Beyond managing basic functions, modern operating systems provide essential services like networking, security, and device management. They protect data and system resources through built-in security measures, allowing multiple users and applications to safely share the same machine.
As mentioned above, an operating system performs three main functions that align with its core responsibilities. First, it manages the computer’s resources, including the CPU, memory, and peripherals like disk drives and printers, ensuring efficient allocation so multiple programs can run without conflicts. This resource management guarantees that hardware components are used optimally, preventing any one process from monopolizing the system.
Second, the OS establishes a user interface, enabling users to interact with the computer easily. Whether through a graphical user interface (GUI) like Windows and macOS, or a command-line interface (CLI) like Linux, the operating system provides a bridge between the user’s actions and the machine’s hardware, simplifying tasks such as fil management or running programs.

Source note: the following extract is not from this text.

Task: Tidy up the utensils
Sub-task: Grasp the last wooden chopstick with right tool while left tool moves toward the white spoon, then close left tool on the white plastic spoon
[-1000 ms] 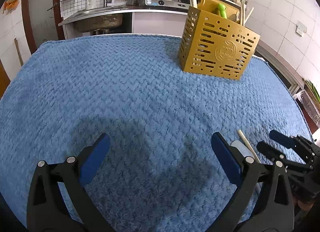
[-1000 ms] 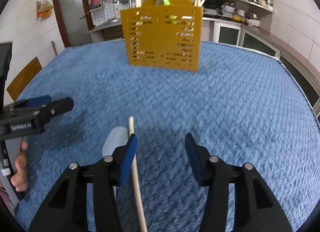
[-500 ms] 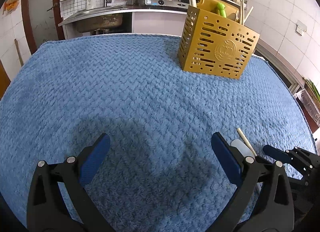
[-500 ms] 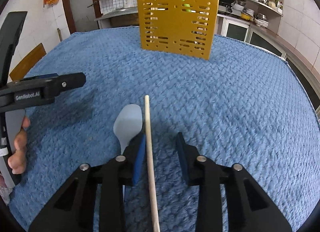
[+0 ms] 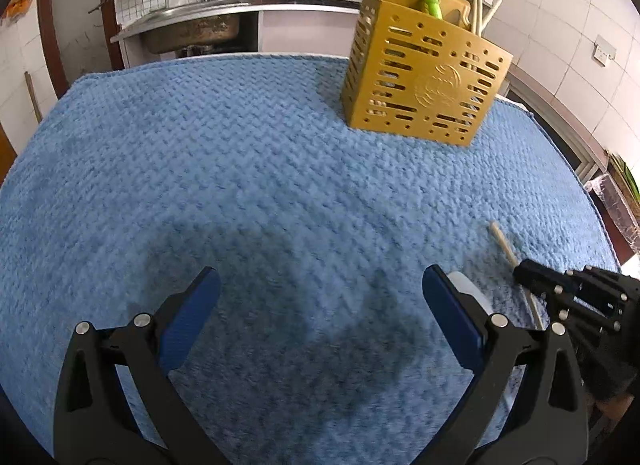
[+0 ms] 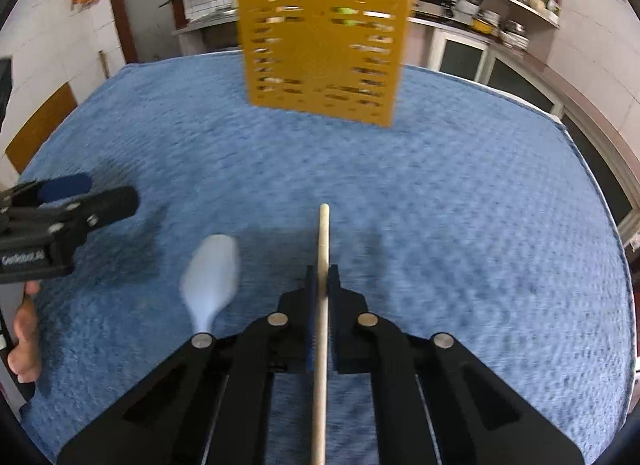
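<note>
- Right gripper [image 6: 319,277] is clamped on the chopstick [image 6: 322,249], held low over the blue-covered table [image 6: 480,205]; the stick runs lengthwise between the jaws.
- Left gripper [image 5: 320,297] is held wide apart, nothing in it.
- Risk: the thin round stick could pivot or slide in the pads.
- Risk: the long free end could snag the yellow holder [image 6: 324,53] rim when inserted.
- The pale spoon [image 6: 210,269], just beside, could be knocked.
</note>
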Demonstrator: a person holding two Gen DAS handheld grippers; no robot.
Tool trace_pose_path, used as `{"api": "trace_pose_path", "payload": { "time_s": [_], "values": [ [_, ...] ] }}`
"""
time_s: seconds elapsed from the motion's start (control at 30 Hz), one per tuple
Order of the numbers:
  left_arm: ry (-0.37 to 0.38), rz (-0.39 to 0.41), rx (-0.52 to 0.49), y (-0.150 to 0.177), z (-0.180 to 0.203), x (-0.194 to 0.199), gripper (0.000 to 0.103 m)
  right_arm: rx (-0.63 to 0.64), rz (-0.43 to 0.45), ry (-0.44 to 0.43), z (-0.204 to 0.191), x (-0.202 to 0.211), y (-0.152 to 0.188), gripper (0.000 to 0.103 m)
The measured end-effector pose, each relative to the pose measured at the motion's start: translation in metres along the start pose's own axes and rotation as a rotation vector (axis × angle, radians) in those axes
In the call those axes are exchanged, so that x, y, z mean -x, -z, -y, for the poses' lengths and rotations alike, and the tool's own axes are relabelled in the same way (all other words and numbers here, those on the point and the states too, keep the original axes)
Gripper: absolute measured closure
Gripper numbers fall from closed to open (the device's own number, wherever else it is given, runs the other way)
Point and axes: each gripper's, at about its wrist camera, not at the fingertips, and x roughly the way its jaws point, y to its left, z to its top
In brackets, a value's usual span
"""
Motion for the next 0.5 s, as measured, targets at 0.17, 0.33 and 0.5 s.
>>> {"api": "trace_pose_path", "payload": {
  "time_s": [0.17, 0.33, 0.5],
  "values": [
    [0.048, -0.072, 0.005, 0.001, 0.023, -0.007, 0.006, -0.070, 0.020, 0.033, 0.038, 0.009, -0.004, 0.098],
    [0.039, -0.147, -0.029, 0.003, 0.056, -0.018, 0.012, -0.137, 0.020, 0.064, 0.072, 0.011, -0.003, 0.098],
    [-0.009, -0.212, -0.020, -0.001, 0.075, -0.029, 0.027, -0.165, 0.020, 0.076, 0.084, 0.008, -0.001, 0.098]
  ]
}}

Lastly, the OS executes and provides services for application software, making sure that programs run smoothly by handling tasks such as loading applications into memory and coordinating the use of shared resources. It also offers essential services like file storage, networking, and error handling, ensuring that applications can focus on their specific tasks while relying on the operating system to manage underlying complexities.
Abstracting the OS
In the same way that an operating system manages a computer’s hardware and software resources, AWS (Amazon Web Services) and GCP (Google Cloud Platform) can be seen as an abstracted operating system for the cloud. Instead of controlling a single machine’s CPU, memory, and storage, AWS manages vast networks of servers, storage, and virtualized infrastructure across the globe.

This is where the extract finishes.